От его ответа у меня мурашки бегут по коже.

— Карантин объявлен в Лос-Анджелесе. Во всем городе.

Тюрьма Хай-Дезерт. Помещение 416 (20 × 12 футов).

22:24; день моего ареста

Я сижу в нескольких футах от Томаса. Нас разделяет только шаткий столик… не считая толпы солдат. Стоит мне посмотреть на кого-нибудь из них, как тот начинает нервно переступать с ноги на ногу. Я чуть раскачиваюсь на стуле, борясь с усталостью, и позвякиваю цепью, которой скованы за спиной руки. Мысли мечутся в голове — я все время вспоминаю слова Томаса о карантине в Лос-Анджелесе. Сейчас на подобные размышления нет времени, говорю я себе, но мысли не уходят. Я пытаюсь представить себе Университет Дрейка с чумными знаками, улицы Рубинового сектора, заполненные чумными патрулями. Как такое возможно? Как можно закрыть на карантин целый город?

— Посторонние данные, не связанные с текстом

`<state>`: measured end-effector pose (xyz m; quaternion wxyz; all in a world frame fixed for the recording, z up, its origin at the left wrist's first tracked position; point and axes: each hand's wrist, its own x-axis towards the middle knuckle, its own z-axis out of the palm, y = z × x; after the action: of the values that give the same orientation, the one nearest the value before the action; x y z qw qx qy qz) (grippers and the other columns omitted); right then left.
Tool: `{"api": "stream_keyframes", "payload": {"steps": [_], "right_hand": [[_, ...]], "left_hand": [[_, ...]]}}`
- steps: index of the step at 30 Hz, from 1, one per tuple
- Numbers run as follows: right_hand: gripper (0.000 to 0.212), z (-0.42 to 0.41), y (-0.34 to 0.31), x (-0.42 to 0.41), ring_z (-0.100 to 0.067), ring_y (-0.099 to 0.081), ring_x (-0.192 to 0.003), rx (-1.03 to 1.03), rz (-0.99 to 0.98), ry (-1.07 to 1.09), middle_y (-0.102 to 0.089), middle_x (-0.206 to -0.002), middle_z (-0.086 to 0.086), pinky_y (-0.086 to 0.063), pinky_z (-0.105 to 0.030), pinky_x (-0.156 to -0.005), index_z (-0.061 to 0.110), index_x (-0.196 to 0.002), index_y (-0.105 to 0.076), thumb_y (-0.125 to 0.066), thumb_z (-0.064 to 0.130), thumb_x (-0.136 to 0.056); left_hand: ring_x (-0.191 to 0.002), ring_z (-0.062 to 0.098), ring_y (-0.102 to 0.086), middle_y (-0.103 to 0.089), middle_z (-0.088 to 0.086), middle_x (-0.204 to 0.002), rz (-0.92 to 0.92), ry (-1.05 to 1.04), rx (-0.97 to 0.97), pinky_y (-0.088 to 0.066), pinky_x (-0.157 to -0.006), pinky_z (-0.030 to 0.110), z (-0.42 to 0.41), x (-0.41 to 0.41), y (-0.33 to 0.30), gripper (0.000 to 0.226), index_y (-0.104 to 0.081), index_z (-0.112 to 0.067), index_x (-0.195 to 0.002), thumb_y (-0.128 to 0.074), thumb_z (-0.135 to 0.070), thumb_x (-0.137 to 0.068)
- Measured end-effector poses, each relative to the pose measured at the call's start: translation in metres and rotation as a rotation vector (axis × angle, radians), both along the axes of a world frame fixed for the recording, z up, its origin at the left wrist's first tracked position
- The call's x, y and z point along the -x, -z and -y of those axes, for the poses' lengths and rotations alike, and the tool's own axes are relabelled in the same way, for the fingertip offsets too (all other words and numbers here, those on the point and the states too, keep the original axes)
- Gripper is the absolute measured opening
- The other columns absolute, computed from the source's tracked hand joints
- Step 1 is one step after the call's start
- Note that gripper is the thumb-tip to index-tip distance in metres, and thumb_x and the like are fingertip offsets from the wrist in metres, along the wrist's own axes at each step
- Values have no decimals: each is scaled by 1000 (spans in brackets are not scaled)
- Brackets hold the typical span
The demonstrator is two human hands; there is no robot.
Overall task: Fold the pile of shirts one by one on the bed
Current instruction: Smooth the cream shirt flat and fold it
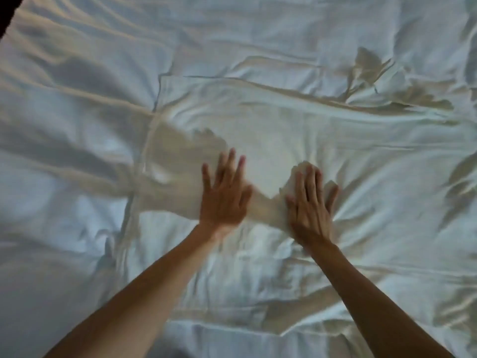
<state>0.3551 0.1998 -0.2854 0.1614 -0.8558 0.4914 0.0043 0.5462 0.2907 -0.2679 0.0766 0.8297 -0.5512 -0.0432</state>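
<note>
2 bare forearms reach from 6 o'clock. The left hand [224, 193] and right hand [309, 202], fingers spread flat, press a pale white cotton shirt [258, 130] at centre on the rumpled white bed [64, 73]. Smoothing may drag the fabric into creases.

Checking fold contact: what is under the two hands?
Both the left hand and the right hand lie flat on a white shirt spread over the bed. Fabric under the palms is hidden.

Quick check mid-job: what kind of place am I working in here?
Probably a bedroom: a rumpled white bed sheet fills the view, and both hands press flat on a white shirt spread over it.
</note>
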Motion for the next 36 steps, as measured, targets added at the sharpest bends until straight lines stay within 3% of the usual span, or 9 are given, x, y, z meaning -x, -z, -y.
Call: {"api": "stream_keyframes", "payload": {"steps": [3, 10, 13, 16, 18, 24, 29, 33, 36], "right_hand": [[63, -32, -6, 36, -16, 1, -153, -2, -37, -7, -3, -166, 1, -2, -58, -120, 24, -159, -9, -22, 44, -101], [65, -80, -17, 116, -15, 5, -153, -34, -61, 21, 1, -166, 3, 3, -57, -120, 29, -159, -5, -25, 45, -99], [65, -92, -16, 125, -17, 4, -153, -55, -44, 33, -1, -166, 1, 5, -57, -120, 28, -159, -9, -27, 45, -98], [64, -102, -18, 139, -18, 5, -153, -63, -60, 48, -2, -166, -2, 4, -57, -120, 25, -159, -10, -24, 46, -99], [64, -110, -25, 160, -18, 6, -153, -77, -78, 55, 0, -166, -3, 2, -59, -120, 24, -159, -11, -21, 47, -100], [71, -139, -48, 240, -24, -4, -153, -86, -73, 97, -8, -166, -9, -2, -62, -119, 16, -158, -19, -23, 55, -98], [85, -174, -71, 285, -28, -8, -153, -108, 99, -34, -9, -166, -8, -1, -58, -120, 18, -156, -26, -46, 67, -89], [87, -184, -76, 329, -34, -22, -149, -58, 187, -15, -26, -161, -14, -17, -65, -115, 13, -146, -45, -72, 48, -72], [63, -189, -73, 343, -34, -43, -138, 43, 232, 13, -43, -150, -17, -38, -54, -106, 10, -133, -61, -68, 26, -73]], "left_hand": [[-153, 25, -10, -16, 5, -165, -64, 293, -127, -17, -115, 62, -50, 81, 1, 58, -27, -22, -156, -28, -45, -103], [-152, 26, -18, -23, 6, -163, 144, -143, -177, -6, -118, 64, -174, -28, -8, 60, -31, -24, -155, -32, -49, -101], [-152, 34, -13, -17, 11, -164, 64, -362, -90, -9, -114, 72, -156, 22, -13, 65, -20, -15, -157, -29, -45, -100], [-153, 27, -11, -10, 7, -166, -70, 185, -80, -15, -116, 65, -129, 131, -17, 61, -10, -25, -158, -21, -48, -103], [-153, 23, -14, -14, 5, -166, -93, 324, -153, -21, -115, 62, -138, 155, -16, 58, -18, -29, -157, -18, -51, -104], [-150, 33, -19, -22, 13, -163, -101, -236, -199, -11, -114, 67, -172, 152, -20, 67, -33, -14, -154, -29, -49, -97], [-154, 20, -8, -11, 0, -167, -349, 385, -114, -15, -118, 59, -132, 261, -40, 71, -22, -23, -158, -44, -47, -95], [-152, 26, -17, -18, 3, -165, -310, 462, -160, -21, -116, 62, -123, 281, -26, 84, -29, -14, -155, -57, -46, -82], [-151, 30, -19, -22, 6, -164, -222, 495, -159, -21, -116, 62, -126, 281, -24, 82, -34, -11, -153, -57, -47, -83]]}}
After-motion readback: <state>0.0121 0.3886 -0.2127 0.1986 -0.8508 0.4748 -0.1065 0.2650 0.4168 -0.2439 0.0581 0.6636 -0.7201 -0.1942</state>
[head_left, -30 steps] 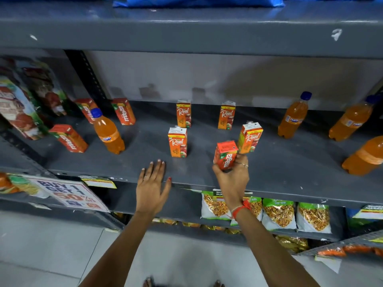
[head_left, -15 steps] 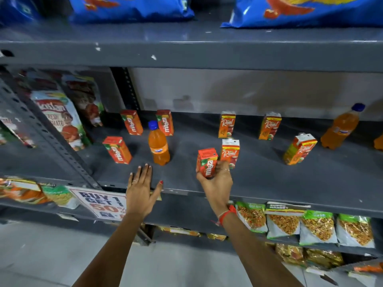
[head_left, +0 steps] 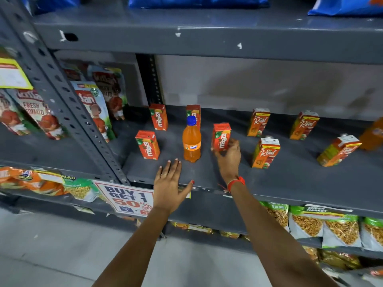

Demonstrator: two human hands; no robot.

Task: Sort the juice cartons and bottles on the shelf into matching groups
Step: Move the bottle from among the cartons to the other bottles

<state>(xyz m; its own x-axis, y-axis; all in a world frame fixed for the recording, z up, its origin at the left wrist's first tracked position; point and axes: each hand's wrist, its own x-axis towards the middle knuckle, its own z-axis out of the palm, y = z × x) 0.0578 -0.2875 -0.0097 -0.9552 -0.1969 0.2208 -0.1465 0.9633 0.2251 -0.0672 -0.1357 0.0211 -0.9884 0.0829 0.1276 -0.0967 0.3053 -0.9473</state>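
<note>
Maaza carton (head_left: pixel 221 137) now beside Fanta bottle (head_left: pixel 191 141)

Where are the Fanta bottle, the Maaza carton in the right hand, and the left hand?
Fanta bottle (head_left: pixel 191 145), head view, on its label.
Held Maaza carton (head_left: pixel 221 136), head view, front face.
Left hand (head_left: pixel 168 186), head view, back of hand.

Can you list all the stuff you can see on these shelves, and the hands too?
Maaza cartons: four, red-orange, left of middle shelf; one held.
Fanta bottle: one, orange, blue cap, among the Maaza cartons.
Real cartons: four, orange, right of middle shelf.
Tomato pouches: several, red and white, next bay left.
Snack bags: several, green and white, shelf below.
Sale sign: one, white, shelf edge.
Blue bags: a few, top shelf.
Left hand: empty, flat on shelf edge.
Right hand: grip on a Maaza carton.
</note>
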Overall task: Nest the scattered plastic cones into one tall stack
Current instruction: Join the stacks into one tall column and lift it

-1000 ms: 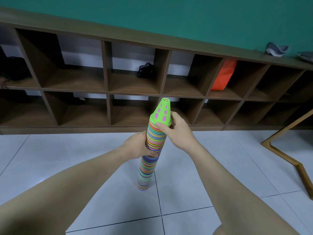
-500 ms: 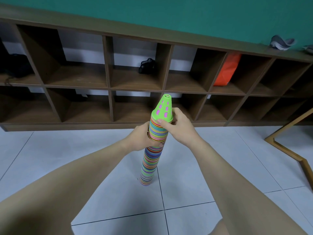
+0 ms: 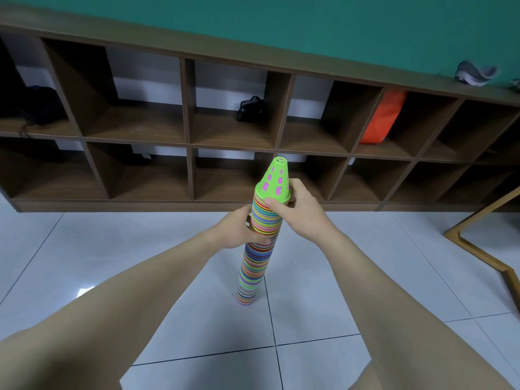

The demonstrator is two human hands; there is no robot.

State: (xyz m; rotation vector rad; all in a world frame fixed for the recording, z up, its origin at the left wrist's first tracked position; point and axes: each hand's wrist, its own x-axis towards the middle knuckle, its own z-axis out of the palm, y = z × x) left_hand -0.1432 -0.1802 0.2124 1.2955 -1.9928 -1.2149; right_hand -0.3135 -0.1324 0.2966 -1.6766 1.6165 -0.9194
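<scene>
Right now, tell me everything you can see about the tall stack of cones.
The stack of cones is one tall, narrow column of nested plastic cones, their rims forming thin multicoloured bands. A lime-green cone with pink-showing slots and a flat tip caps it. It stands on the white tiled floor, leaning slightly right towards the top. The left hand grips it below the top; the right hand holds it just under the green rim.

Two bare, sleeveless forearms

text: none legible | labels: none | numbers: none | signs: none
</scene>
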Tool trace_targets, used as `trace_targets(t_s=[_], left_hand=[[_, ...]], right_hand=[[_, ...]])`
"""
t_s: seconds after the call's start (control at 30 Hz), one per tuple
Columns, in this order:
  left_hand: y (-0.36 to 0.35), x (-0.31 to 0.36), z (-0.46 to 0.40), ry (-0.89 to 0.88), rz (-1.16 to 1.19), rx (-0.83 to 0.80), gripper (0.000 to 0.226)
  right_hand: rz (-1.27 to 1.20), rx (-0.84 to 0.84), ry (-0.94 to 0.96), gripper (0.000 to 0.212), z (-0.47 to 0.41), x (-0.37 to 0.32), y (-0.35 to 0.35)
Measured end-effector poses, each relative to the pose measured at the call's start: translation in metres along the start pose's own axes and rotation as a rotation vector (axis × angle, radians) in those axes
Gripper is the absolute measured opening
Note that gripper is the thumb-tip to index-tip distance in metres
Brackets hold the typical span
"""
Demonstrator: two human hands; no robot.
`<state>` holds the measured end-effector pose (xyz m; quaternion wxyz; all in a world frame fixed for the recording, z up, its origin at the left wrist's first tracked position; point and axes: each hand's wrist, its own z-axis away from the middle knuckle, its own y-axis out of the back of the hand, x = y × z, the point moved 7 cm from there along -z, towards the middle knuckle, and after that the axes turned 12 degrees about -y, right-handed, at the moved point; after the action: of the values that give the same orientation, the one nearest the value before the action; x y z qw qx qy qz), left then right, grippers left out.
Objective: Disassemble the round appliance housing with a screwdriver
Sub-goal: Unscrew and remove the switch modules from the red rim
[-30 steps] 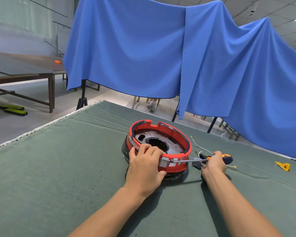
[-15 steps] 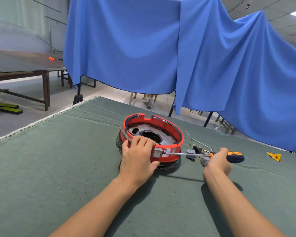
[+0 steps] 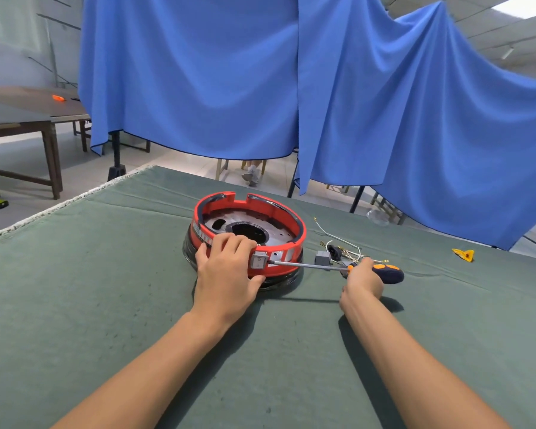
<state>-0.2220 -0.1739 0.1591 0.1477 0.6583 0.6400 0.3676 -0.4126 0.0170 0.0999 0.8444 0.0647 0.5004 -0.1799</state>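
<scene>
red plastic forms the upper ring of the round housing (image 3: 249, 226), which sits on a black base near the middle of the green table cloth (image 3: 75, 289). the metal plate inside the ring is exposed. the left hand (image 3: 226, 274) rests on the near rim, fingers curled together over the edge and thumb against the outer wall, just beside the grey switch (image 3: 258, 261). the right hand (image 3: 361, 281) grips the screwdriver (image 3: 338, 267) by its dark and orange handle; the fingers wrap the handle, though their exact lie is hidden behind the back of the hand. the shaft runs nearly level, and its tip meets the housing wall right beside the switch. loose wires (image 3: 341, 243) and a small grey block (image 3: 322, 259) lie on the cloth behind the shaft.

risk assessment: the tip is aimed sideways toward the left hand. if it slips from its seat under push, it probably travels toward the left thumb. a light housing on cloth may slide or rotate if the left hand eases its hold. prying against the plastic may crack the ring or the switch frame. the shaft may snag the wires.
</scene>
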Motion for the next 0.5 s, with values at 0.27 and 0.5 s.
trace_targets(t_s=[0.27, 0.5], left_hand=[[-0.001, 0.000, -0.001, -0.024, 0.021, -0.019, 0.047], [-0.002, 0.002, -0.001, -0.045, -0.013, -0.031, 0.046]], right_hand=[[0.120, 0.050, 0.054, 0.033, -0.006, -0.009, -0.029], [0.156, 0.062, 0.083, 0.033, -0.001, -0.014, -0.045]])
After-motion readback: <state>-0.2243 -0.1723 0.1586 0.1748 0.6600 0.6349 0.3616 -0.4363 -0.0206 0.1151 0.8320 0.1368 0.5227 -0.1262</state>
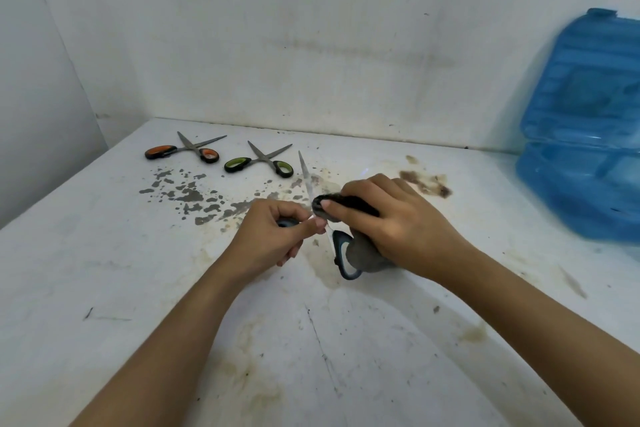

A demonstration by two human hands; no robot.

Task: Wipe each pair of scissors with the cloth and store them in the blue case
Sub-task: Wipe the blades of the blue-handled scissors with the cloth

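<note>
My left hand grips the blue-handled scissors by one handle, held open above the table. One blade points away from me. My right hand presses a dark grey cloth around the other blade, which is hidden under it. At the back left of the table lie the orange-handled scissors and, to their right, the green-handled scissors, both open. The blue case stands open at the right edge, its lid leaning on the wall.
The white table is stained, with chipped grey patches in front of the two lying scissors and a brown stain beyond my right hand. White walls close the back and the left side.
</note>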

Мы сидим здесь уже шесть часов, но Томасу так ничего и не удалось из меня выудить. Своими ответами я вожу его по кругу и делаю это тонко — он даже не понимает, что я манипулирую разговором, а мы тем временем тратим попусту еще один час. Он пытался угрожать смертью Олли. Тогда я сказала, что унесу в могилу всю информацию, какой владею. Он пытался угрожать смертью мне. На что я опять напомнила: вся информация уйдет со мной в могилу. Он даже затевал со мной интеллектуальные игры, но ни одна не принесла результатов. Я упорно спрашиваю, почему в Лос-Анджелесе объявлен карантин. Меня обучали тактике допроса не хуже, чем его, мои навыки работают против Томаса. К физическим мерам воздействия (как с Дэем) он пока не прибегал. Еще одна любопытная деталь. Не имеет значения, какие чувства он питает ко мне, — если начальство прикажет применить силу, он не задумается ни на минуту. Пока он и пальцем меня не тронул, значит коммандер Джеймсон не дала ему такого приказа. Странно. При всем при том я вижу, что терпение его на исходе.